▶ [PROBLEM]: All lines from the one holding "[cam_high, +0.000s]" down to the last line of the entries are to be reproduced exactly, with no other lines.

▶ [INFORMATION GIVEN]:
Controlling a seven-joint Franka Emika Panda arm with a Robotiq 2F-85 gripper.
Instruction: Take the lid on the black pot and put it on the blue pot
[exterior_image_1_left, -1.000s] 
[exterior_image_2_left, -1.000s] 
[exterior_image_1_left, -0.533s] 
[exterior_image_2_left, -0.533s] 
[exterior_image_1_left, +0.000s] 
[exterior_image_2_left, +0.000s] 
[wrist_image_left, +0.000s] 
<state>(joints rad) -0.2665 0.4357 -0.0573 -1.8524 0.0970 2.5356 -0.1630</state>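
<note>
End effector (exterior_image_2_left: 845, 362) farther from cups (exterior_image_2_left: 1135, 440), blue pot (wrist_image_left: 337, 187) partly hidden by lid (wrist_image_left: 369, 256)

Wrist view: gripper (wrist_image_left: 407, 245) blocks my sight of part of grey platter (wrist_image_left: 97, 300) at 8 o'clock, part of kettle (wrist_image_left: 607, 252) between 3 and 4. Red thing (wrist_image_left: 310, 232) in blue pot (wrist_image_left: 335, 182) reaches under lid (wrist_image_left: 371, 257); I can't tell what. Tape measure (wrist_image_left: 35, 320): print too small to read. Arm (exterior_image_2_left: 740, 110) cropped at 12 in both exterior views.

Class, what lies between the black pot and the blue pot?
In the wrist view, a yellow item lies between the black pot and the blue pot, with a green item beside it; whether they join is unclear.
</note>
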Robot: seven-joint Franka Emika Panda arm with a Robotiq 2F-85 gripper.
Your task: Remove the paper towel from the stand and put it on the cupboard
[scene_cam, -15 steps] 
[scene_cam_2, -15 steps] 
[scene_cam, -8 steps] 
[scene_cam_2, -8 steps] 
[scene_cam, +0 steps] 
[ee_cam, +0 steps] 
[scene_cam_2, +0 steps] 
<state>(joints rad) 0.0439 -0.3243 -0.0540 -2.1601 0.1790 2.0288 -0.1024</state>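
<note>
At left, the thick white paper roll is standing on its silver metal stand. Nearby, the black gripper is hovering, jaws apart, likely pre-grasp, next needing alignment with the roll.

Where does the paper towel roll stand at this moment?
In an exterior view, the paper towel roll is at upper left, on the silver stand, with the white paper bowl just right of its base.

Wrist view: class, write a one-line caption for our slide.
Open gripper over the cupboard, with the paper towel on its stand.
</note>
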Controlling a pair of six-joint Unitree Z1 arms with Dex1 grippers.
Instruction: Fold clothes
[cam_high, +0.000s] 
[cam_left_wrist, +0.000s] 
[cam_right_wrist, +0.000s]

▶ [RESULT OF THIS EXERCISE]:
[cam_high, +0.000s] 
[cam_left_wrist, +0.000s] 
[cam_right_wrist, +0.000s]

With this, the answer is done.